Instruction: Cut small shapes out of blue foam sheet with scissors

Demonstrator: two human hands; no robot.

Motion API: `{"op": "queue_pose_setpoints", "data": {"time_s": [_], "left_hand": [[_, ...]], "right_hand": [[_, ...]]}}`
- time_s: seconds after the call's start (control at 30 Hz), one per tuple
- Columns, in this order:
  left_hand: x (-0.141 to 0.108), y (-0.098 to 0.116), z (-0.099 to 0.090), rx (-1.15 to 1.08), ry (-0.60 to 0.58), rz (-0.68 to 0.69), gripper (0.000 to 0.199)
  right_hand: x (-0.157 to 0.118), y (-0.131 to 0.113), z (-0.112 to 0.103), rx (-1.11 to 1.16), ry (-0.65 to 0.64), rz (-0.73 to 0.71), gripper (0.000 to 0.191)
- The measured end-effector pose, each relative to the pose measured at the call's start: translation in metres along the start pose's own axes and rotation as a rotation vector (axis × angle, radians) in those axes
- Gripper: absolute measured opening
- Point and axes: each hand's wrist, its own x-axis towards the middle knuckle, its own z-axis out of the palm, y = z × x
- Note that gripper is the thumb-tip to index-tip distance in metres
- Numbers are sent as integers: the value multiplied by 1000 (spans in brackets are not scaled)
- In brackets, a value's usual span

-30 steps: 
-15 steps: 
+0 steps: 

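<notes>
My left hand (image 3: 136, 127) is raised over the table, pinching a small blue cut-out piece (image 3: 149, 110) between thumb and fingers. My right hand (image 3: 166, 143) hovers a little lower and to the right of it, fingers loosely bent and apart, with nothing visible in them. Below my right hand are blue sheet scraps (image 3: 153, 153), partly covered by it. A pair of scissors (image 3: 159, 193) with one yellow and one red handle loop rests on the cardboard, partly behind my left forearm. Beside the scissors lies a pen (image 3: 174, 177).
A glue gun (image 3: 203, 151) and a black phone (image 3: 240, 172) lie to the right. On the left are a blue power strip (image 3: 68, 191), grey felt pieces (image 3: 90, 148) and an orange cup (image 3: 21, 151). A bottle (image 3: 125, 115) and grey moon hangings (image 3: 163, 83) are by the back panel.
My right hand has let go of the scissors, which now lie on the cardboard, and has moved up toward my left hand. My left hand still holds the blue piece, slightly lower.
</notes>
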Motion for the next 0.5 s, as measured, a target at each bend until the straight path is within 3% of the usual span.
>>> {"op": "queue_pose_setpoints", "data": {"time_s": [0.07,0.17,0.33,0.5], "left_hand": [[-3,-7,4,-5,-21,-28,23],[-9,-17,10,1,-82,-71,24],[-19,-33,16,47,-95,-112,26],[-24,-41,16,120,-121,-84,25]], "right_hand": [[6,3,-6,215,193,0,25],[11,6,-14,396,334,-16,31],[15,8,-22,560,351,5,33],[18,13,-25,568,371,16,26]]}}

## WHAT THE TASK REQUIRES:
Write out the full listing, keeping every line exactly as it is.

## ANSWER SECTION:
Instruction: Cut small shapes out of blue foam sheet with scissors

Demonstrator: two human hands; no robot.

Motion API: `{"op": "queue_pose_setpoints", "data": {"time_s": [_], "left_hand": [[_, ...]], "right_hand": [[_, ...]]}}`
- time_s: seconds after the call's start (control at 30 Hz), one per tuple
- Columns, in this order:
  left_hand: x (-0.141 to 0.108), y (-0.098 to 0.116), z (-0.099 to 0.090), rx (-1.15 to 1.08), ry (-0.60 to 0.58), rz (-0.68 to 0.69), gripper (0.000 to 0.199)
  right_hand: x (-0.157 to 0.118), y (-0.131 to 0.113), z (-0.112 to 0.103), rx (-1.11 to 1.16), ry (-0.65 to 0.64), rz (-0.73 to 0.71), gripper (0.000 to 0.191)
- The measured end-effector pose, each relative to the pose measured at the call's start: translation in metres along the start pose's own axes and rotation as a rotation vector (axis × angle, radians) in those axes
- Gripper: absolute measured opening
- Point and axes: each hand's wrist, its own x-axis towards the middle knuckle, its own z-axis out of the palm, y = z × x
- Note that gripper is the thumb-tip to index-tip distance in metres
- Numbers are sent as integers: the value multiplied by 1000 (spans in brackets are not scaled)
- In brackets, a value's usual span

-30 steps: 
-15 steps: 
+0 steps: 

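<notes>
My left hand (image 3: 136, 127) is raised over the table, pinching a small blue cut-out piece (image 3: 149, 110) between thumb and fingers. My right hand (image 3: 166, 143) hovers a little lower and to the right of it, fingers loosely bent and apart, with nothing visible in them. Below my right hand are blue sheet scraps (image 3: 153, 153), partly covered by it. A pair of scissors (image 3: 159, 193) with one yellow and one red handle loop rests on the cardboard, partly behind my left forearm. Beside the scissors lies a pen (image 3: 174, 177).
A glue gun (image 3: 203, 151) and a black phone (image 3: 240, 172) lie to the right. On the left are a blue power strip (image 3: 68, 191), grey felt pieces (image 3: 90, 148) and an orange cup (image 3: 21, 151). A bottle (image 3: 125, 115) and grey moon hangings (image 3: 163, 83) are by the back panel.
My right hand has let go of the scissors, which now lie on the cardboard, and has moved up toward my left hand. My left hand still holds the blue piece, slightly lower.
</notes>
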Motion for the next 0.5 s, as measured, a target at each bend until the straight path is within 3% of the usual span.
>>> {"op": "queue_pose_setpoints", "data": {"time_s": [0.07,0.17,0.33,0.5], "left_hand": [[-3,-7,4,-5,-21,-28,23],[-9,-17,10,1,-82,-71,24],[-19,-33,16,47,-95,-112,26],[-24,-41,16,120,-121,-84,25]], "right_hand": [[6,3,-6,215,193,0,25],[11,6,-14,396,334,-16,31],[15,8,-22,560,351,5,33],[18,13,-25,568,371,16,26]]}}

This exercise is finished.